The weather didn’t have the same commitment as I did, so the first few times I planned on going, the pool wasn’t open because of the threat of thunderstorms. When I finally did ease myself into the heated, but still chilly, Olympic sized pool, it was—challenging. But, as I know, it only takes a minute to get used to the water and once I started swimming, I’d be fine. It would be just like riding a bicycle (although the last time I rode a bicycle I almost fell off). So, I was surprised that after my first few laps, I was winded. My muscles and limbs were fine—they resumed the freestyle strokes that I prefer and propelled me through the water. But I kept having to take breaths more frequently and I ended up taking breaks between laps. I’d swim a little, get out and rest, then get back in and swim some more. More than once I thought, “Am I not able to do this anymore?” It was concerning.
But here’s the thing: I guess it's like everything I think is going to be easy because I’ve done it before, but is actually a little harder now. I looked forward to resuming my skill easily so the difficulties I experienced gave me pause. It doesn’t mean I can’t do it, but maybe I just need to keep at it. I suppose it was unrealistic to think I’d jump into the pool, swim thirty laps and hop out barely winded. And do it four or five times a week! I have to keep at all of it—and not just the swimming, but all the things in life that are challenging. Like Dory says: “Just keep swimming.” She, in fact, was referring to all the times when life gets us down, but since she’s a fish, I’ll take it at face value, too.

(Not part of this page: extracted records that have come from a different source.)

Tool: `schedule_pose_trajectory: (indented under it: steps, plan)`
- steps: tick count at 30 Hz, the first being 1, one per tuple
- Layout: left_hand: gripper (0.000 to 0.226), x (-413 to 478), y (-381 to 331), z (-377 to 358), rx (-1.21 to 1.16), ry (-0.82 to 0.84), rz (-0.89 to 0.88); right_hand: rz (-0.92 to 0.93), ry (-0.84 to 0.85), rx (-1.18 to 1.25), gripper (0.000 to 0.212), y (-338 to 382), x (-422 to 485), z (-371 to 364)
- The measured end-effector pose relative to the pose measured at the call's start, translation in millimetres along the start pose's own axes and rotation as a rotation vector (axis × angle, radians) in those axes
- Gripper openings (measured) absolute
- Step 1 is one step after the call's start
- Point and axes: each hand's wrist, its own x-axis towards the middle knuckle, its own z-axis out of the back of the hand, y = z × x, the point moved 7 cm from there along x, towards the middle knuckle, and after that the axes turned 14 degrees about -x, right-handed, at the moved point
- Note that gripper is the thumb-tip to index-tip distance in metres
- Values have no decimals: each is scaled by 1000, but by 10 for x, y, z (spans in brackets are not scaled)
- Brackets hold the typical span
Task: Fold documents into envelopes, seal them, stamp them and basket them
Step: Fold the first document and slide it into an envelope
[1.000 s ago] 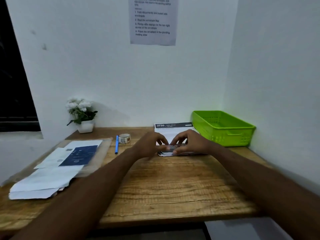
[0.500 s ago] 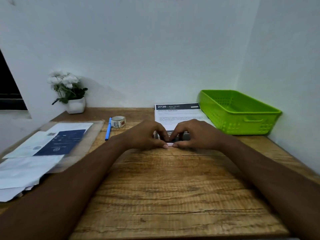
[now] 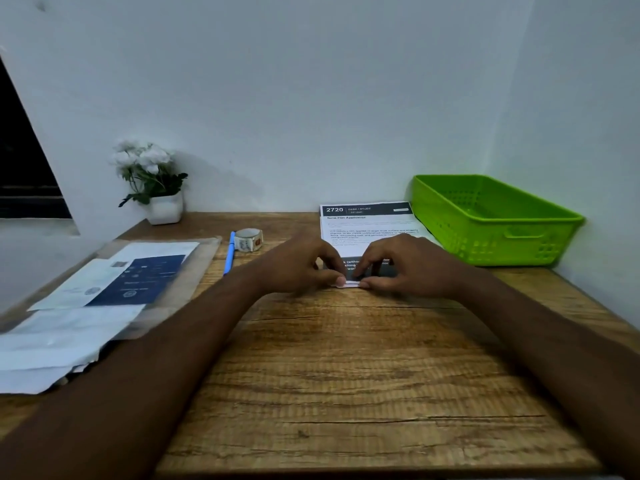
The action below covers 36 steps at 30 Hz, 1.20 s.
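Left hand (image 3: 304, 266): centre of frame, thumb and curled fingers pinching the near edge of the document (image 3: 367, 230).
Right hand (image 3: 414, 266): just beside the left hand, pinching the same edge.
Document: on the desk (image 3: 346, 375), centre, just beside the green basket (image 3: 485, 244) at right.
Stamp roll (image 3: 248, 239), blue pen (image 3: 228, 254): side by side, left of the hands.
Paper stack (image 3: 69, 341): lower left.

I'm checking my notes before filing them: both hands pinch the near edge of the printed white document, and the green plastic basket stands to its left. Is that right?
Not quite: the head view shows the green plastic basket to the right of the printed white document, not the left. The left hand and the right hand do pinch its near edge.
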Motion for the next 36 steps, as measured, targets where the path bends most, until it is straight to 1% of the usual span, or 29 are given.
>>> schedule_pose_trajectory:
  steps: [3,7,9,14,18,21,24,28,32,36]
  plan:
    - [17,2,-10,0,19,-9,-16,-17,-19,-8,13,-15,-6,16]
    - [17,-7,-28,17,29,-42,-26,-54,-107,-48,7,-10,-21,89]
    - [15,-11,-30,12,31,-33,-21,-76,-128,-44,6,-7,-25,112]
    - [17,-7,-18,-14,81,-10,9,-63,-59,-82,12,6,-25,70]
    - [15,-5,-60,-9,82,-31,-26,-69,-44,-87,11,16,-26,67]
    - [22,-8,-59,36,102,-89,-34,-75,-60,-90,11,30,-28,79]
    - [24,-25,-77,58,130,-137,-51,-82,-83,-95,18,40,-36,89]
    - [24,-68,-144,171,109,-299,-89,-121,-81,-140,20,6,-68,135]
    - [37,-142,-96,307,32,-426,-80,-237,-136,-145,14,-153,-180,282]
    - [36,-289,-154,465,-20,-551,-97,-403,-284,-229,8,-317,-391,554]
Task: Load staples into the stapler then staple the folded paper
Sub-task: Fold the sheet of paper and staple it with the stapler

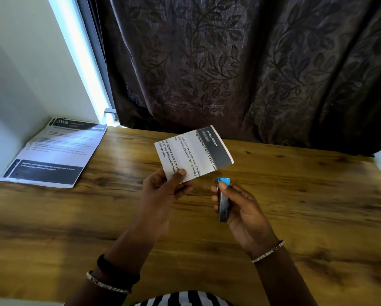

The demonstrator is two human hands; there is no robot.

After all, I am a swimmer.
I swim laps 2-3 times a week. I love to swim and feel good in the water. I call them my Aquatic prayers*, with each lap I take I think intensely of someone I love. It’s a prayer and helps me keep track of what lap I’m on. I commend to you, ‘Why We Swim’ by Bonnie Tsui. Good read, thank you for your post.
Oh those lovely blue onesies gym outfits with elastic. Remember them oh so well. I always thought they looked like diaper covers.